Please retype each record exactly as it stands below.

#### [Extracted data]
_ _ _ _ _ _ _

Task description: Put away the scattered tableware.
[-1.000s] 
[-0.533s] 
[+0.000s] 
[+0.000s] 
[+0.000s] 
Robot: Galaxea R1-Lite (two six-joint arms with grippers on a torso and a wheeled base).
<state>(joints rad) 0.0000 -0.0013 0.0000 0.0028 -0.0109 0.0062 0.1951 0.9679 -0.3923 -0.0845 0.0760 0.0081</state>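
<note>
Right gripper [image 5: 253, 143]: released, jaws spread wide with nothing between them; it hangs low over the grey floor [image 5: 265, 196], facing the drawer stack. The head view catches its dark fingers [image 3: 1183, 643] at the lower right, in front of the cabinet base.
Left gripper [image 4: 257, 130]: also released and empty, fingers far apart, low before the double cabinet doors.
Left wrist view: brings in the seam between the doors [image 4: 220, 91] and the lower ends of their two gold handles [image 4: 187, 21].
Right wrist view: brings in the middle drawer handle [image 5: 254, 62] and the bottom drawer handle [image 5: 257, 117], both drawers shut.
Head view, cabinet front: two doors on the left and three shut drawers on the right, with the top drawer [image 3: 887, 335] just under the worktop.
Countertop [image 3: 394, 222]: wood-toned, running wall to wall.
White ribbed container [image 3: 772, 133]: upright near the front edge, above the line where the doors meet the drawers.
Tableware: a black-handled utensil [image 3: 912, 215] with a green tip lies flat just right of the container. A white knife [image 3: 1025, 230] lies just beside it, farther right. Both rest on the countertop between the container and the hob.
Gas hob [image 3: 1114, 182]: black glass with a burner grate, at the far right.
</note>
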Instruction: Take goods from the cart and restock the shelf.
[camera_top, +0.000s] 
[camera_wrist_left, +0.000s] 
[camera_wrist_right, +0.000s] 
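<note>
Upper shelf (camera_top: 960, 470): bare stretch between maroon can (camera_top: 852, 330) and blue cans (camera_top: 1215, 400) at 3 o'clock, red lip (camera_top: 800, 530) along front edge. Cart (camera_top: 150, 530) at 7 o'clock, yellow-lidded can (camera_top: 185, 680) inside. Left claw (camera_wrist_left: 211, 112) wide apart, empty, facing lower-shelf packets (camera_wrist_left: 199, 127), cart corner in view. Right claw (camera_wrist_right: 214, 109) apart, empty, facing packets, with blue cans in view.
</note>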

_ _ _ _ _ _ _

#### [Written response]
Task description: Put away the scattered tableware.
[-1.000s] 
[-0.533s] 
[+0.000s] 
[+0.000s] 
[+0.000s] 
Robot: Galaxea R1-Lite (two six-joint arms with grippers on a torso and a wheeled base).
<state>(joints rad) 0.0000 -0.0013 0.0000 0.0028 -0.0109 0.0062 0.1951 0.9679 -0.3923 -0.0845 0.0760 0.0081</state>
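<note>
Right gripper [image 5: 253, 143]: released, jaws spread wide with nothing between them; it hangs low over the grey floor [image 5: 265, 196], facing the drawer stack. The head view catches its dark fingers [image 3: 1183, 643] at the lower right, in front of the cabinet base.
Left gripper [image 4: 257, 130]: also released and empty, fingers far apart, low before the double cabinet doors.
Left wrist view: brings in the seam between the doors [image 4: 220, 91] and the lower ends of their two gold handles [image 4: 187, 21].
Right wrist view: brings in the middle drawer handle [image 5: 254, 62] and the bottom drawer handle [image 5: 257, 117], both drawers shut.
Head view, cabinet front: two doors on the left and three shut drawers on the right, with the top drawer [image 3: 887, 335] just under the worktop.
Countertop [image 3: 394, 222]: wood-toned, running wall to wall.
White ribbed container [image 3: 772, 133]: upright near the front edge, above the line where the doors meet the drawers.
Tableware: a black-handled utensil [image 3: 912, 215] with a green tip lies flat just right of the container. A white knife [image 3: 1025, 230] lies just beside it, farther right. Both rest on the countertop between the container and the hob.
Gas hob [image 3: 1114, 182]: black glass with a burner grate, at the far right.
</note>
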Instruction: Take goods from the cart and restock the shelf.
[camera_top, +0.000s] 
[camera_wrist_left, +0.000s] 
[camera_wrist_right, +0.000s] 
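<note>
Upper shelf (camera_top: 960, 470): bare stretch between maroon can (camera_top: 852, 330) and blue cans (camera_top: 1215, 400) at 3 o'clock, red lip (camera_top: 800, 530) along front edge. Cart (camera_top: 150, 530) at 7 o'clock, yellow-lidded can (camera_top: 185, 680) inside. Left claw (camera_wrist_left: 211, 112) wide apart, empty, facing lower-shelf packets (camera_wrist_left: 199, 127), cart corner in view. Right claw (camera_wrist_right: 214, 109) apart, empty, facing packets, with blue cans in view.
</note>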

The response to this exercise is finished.